Long before stumbling upon “The Power of Your Subconscious Mind,” I had many experiences that proved to me the truthfulness of the Law of Belief. Through the years, I noticed that the things that have manifested in my life were the ones I have incessantly thought about. Not all of them were good, however. Anything I dropped into my subconscious was reflected in my life. Be it breakups, sickness, business failures or trauma, I have attracted all of them through my thoughts.

I’ve recently started paying more attention to what I imprint in my mind.

Below are six techniques that can trigger our subconscious mind to adhere to the Law of Belief and eventually help us manifest our innermost desires.

1. The Visualization Technique.

With this technique, it is suggested that we visualize an idea and see it in our minds as vividly as if it were real. What we create in our imagination will one day appear in our world. What we visualize becomes manifested as facts and experiences as long as we are faithful to the mental images we are forming.

I practiced this technique before I even knew about the power of the subconscious mind and its capabilities. There was one particular job where I kept visualizing that something would go wrong with a manager whom I wasn’t on good terms with. After few months something did go wrong and I lost my job. I experienced exactly what I imagined. Now I am careful about which ideas I build up in my mind, and try my best to manifest the positive instead of the negative.

2. Mental-Movie Method.

Whatever we would like to manifest in our lives, should be played as a movie in our minds. A mental picture held in the mind—backed by faith—will come to pass. Suppose you have a property or house that you want to sell. Quiet your mind, relax and picture the buyer and the check in your hands. Rejoice in the check and give thanks. This infinite intelligence will actually draw in the buyer who really wants the property.

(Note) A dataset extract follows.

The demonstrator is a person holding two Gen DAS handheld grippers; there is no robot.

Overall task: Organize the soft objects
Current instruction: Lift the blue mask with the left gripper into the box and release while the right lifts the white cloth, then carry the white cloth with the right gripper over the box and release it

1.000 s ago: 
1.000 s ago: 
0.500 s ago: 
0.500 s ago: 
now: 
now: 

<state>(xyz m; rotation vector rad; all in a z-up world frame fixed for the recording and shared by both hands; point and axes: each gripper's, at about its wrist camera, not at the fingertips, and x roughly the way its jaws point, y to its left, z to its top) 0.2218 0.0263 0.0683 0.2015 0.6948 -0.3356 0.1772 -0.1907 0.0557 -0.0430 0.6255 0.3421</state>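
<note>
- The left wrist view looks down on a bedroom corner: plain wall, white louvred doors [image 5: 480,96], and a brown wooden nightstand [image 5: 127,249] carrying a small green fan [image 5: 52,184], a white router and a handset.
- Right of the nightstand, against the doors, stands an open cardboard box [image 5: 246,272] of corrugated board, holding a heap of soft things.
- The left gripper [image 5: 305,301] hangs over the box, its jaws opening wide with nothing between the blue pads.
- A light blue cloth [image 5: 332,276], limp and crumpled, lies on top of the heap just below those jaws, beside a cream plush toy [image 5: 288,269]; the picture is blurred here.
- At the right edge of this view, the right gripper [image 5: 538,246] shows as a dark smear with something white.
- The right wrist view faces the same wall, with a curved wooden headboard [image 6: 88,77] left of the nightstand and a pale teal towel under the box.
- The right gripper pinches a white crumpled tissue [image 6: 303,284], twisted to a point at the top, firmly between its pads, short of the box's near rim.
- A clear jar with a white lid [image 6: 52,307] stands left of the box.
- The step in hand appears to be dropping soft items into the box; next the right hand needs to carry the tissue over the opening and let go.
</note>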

I mostly use this technique when I have a business meeting with someone. I picture the meeting unfolding in an auspicious and fulfilling way. Usually, the meeting goes exactly the way I have envisioned it, be it good or bad. Just last week I had a meeting about a freelance job. On my way to the meeting I kept imagining in my mind that the client and I would come to a successful agreement. And it happened.

3. The Baudoin Technique.

Charles Baudoin was a professor at the Rousseau Institute in France. He discovered that the best way to impress the subconscious mind is during sleepy states, because all effort is reduced and the conscious mind, with all its negativity, is submerged to a greater extent. During this state, ideas are easily imprinted in our memory and our subconscious can easily accept them.

Therefore, if we enter into a drowsy, sleepy state, or a state akin to sleep, we can convey our idea by reflection and repeat it all over again so it can be attached to our memory.

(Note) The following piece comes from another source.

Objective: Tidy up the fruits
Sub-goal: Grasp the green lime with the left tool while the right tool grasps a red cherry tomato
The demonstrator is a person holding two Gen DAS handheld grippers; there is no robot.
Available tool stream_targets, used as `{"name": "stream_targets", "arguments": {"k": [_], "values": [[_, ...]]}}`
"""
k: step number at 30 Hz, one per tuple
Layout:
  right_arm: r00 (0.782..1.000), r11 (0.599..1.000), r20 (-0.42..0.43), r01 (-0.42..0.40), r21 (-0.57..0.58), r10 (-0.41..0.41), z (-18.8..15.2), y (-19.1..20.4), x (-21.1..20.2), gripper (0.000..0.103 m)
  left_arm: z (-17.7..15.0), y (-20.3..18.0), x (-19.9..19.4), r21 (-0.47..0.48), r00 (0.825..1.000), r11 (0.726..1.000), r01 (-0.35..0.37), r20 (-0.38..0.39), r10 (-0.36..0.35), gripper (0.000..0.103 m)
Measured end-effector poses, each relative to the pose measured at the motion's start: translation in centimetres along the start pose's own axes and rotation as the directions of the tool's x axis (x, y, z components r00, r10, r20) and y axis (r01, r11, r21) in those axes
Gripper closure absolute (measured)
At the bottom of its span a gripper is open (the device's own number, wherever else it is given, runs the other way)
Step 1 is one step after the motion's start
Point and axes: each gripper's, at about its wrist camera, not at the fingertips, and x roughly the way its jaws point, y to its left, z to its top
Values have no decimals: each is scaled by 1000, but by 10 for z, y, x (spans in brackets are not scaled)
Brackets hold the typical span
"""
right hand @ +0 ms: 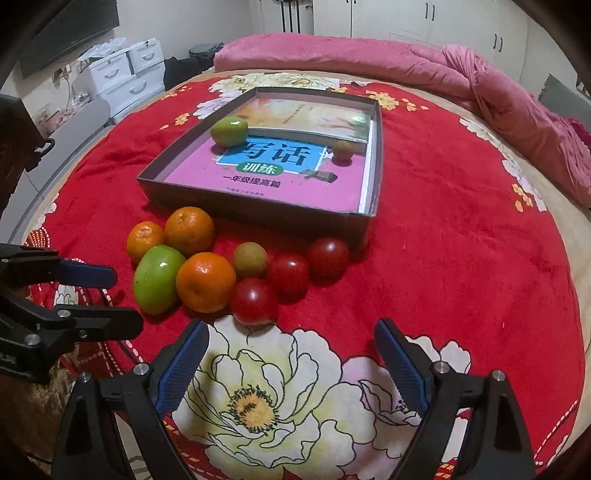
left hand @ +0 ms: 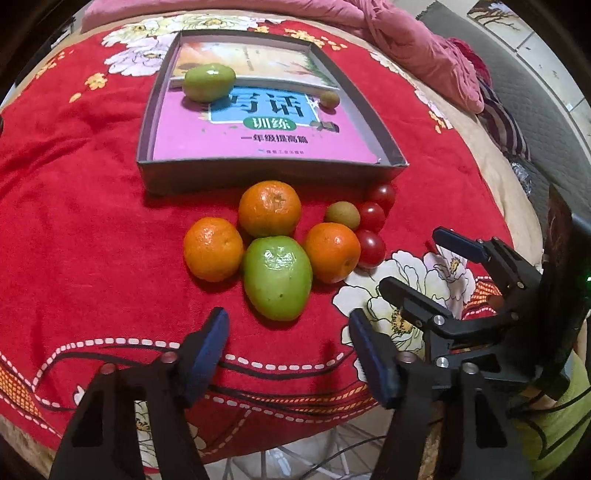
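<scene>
Left claw [left hand: 288,347] hangs open — pink book [left hand: 258,140] reads "训练".

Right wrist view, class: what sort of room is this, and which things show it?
Probably a bedroom: a bed with a red flowered blanket, a pink quilt, and white wardrobe doors behind.

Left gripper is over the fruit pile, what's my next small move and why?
Probably ease the left gripper forward and down around the green fruit. Its jaws are open with nothing between them, that fruit lies nearest, straight ahead, and a matching green fruit in the box suggests where it belongs.
</scene>
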Motion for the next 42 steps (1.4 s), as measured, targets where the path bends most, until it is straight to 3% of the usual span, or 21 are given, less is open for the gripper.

Before sleeping, I dedicate at least five minutes to reflect my desires. Whatever I wish to unfold the next day, or in my life in general, I repeat in my mind right before I enter a state of deep sleep.

4. The “Thank You” Technique.

A thankful heart is causes more blessings to flow toward it. The book details a story about a woman who was out of a job; she repeated “Thank you for my wealth,” three times daily and reconditioned her mind to accept the idea of wealth. Shortly after growing a thankful attitude, she was offered a well-paying job.

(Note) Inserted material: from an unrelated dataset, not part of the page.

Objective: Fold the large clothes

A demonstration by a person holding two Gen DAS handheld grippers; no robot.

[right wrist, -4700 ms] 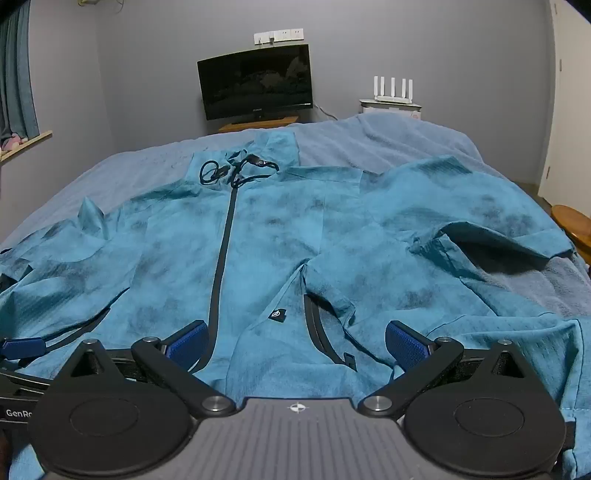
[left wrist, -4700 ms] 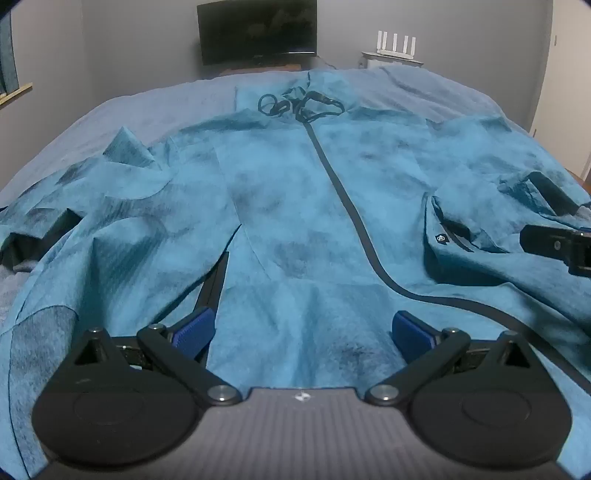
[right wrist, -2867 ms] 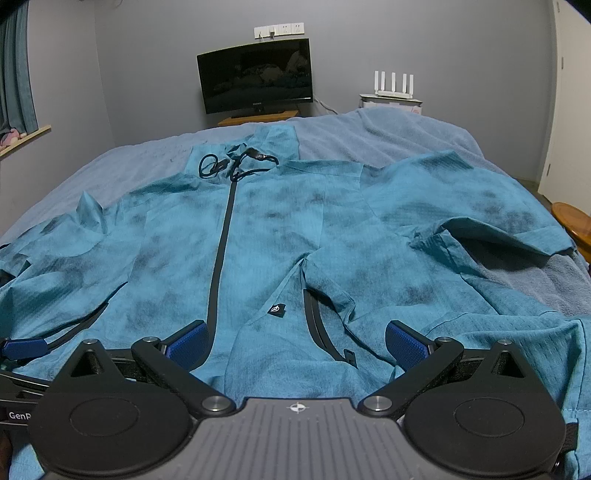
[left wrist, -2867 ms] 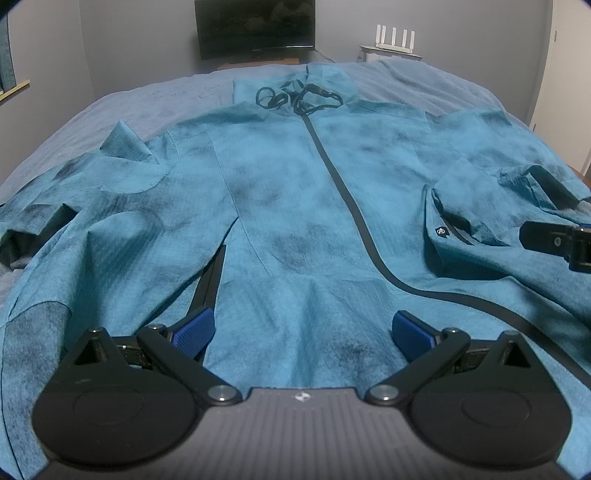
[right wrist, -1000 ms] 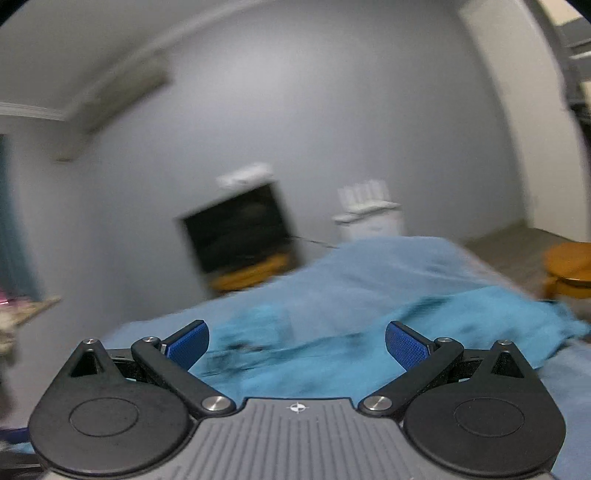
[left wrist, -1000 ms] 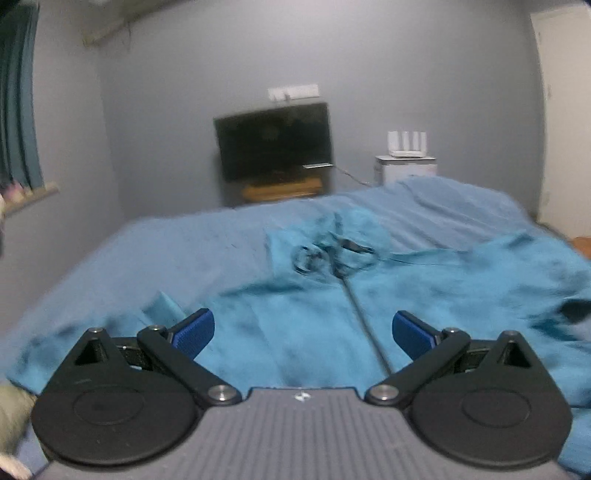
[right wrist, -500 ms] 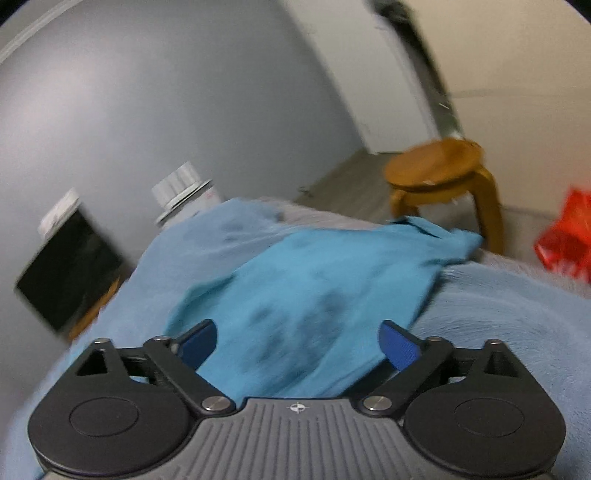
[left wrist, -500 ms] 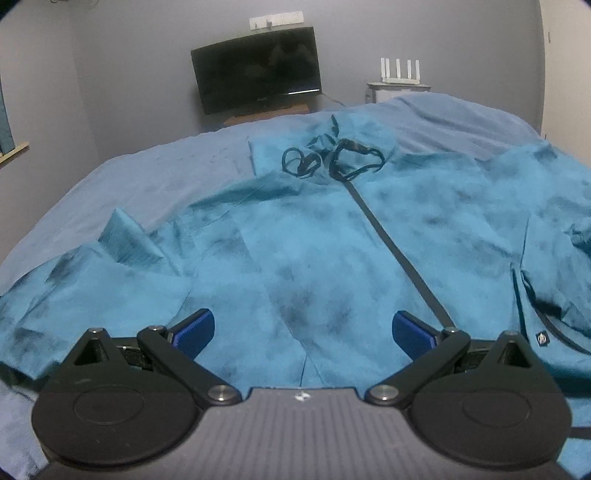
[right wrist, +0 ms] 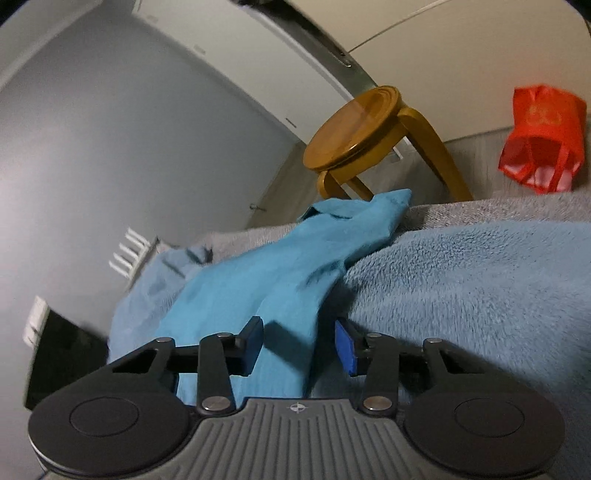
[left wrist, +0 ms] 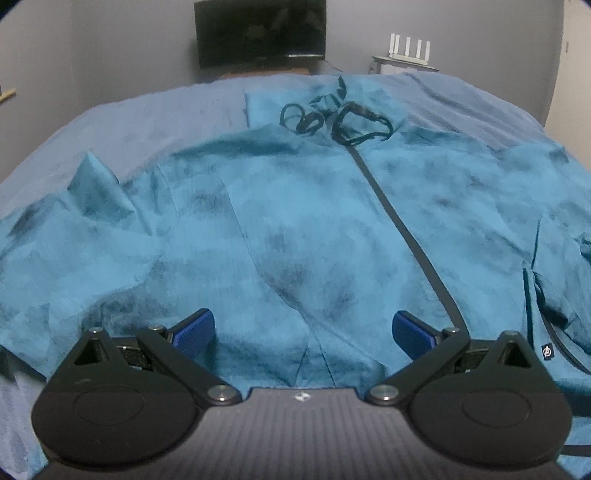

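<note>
A large teal zip-up jacket (left wrist: 295, 221) lies face up and spread out on the bed, its dark zip (left wrist: 406, 229) running up to the hood cords (left wrist: 332, 118). My left gripper (left wrist: 303, 330) hovers open over the jacket's lower front, with nothing between its blue pads. In the right wrist view the picture is rolled. The jacket's sleeve (right wrist: 295, 266) stretches away toward the bed's edge. My right gripper (right wrist: 299, 345) is closing around a raised fold of that sleeve. The fold sits between the jaws, and a gap still shows beside the pads.
A fluffy blue blanket (right wrist: 461, 288) covers the bed (left wrist: 147, 122). A wooden stool (right wrist: 358, 129) and a red bag (right wrist: 539, 136) stand on the floor past the bed's edge. A dark screen (left wrist: 258, 33) and a white router (left wrist: 406, 51) are at the far wall.
My left gripper has dropped closer to the jacket and tilted down. My right gripper has swung to the sleeve at the bed's side, rolled, and its jaws have narrowed around the fabric.
</note>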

I’ve been using the “Thank You” method to draw positive events into my life for years. I discovered that being thankful is a great method of healing that manifests positivity in my days. Every night I repeat a mantra of thanks to the universe for being healthy, happy, peaceful and aware.

5. The Affirmative Method.

When we affirm health, harmony and peace, we rearrange the negative patterns of our subconscious mind. If you are sick, affirm to yourself that you are healthy. If you are sad, affirm to yourself that you are happy. To affirm is to basically state that something “is so.” Repeating an affirmation leads the mind to that state of consciousness where it accepts that which you state is true.

I use this technique when I’m feeling sick. I affirm to myself that I’m healthy and okay. It has reduced my sickness a bit and with time, I stopped taking any medications as I know my sickness will quickly perish.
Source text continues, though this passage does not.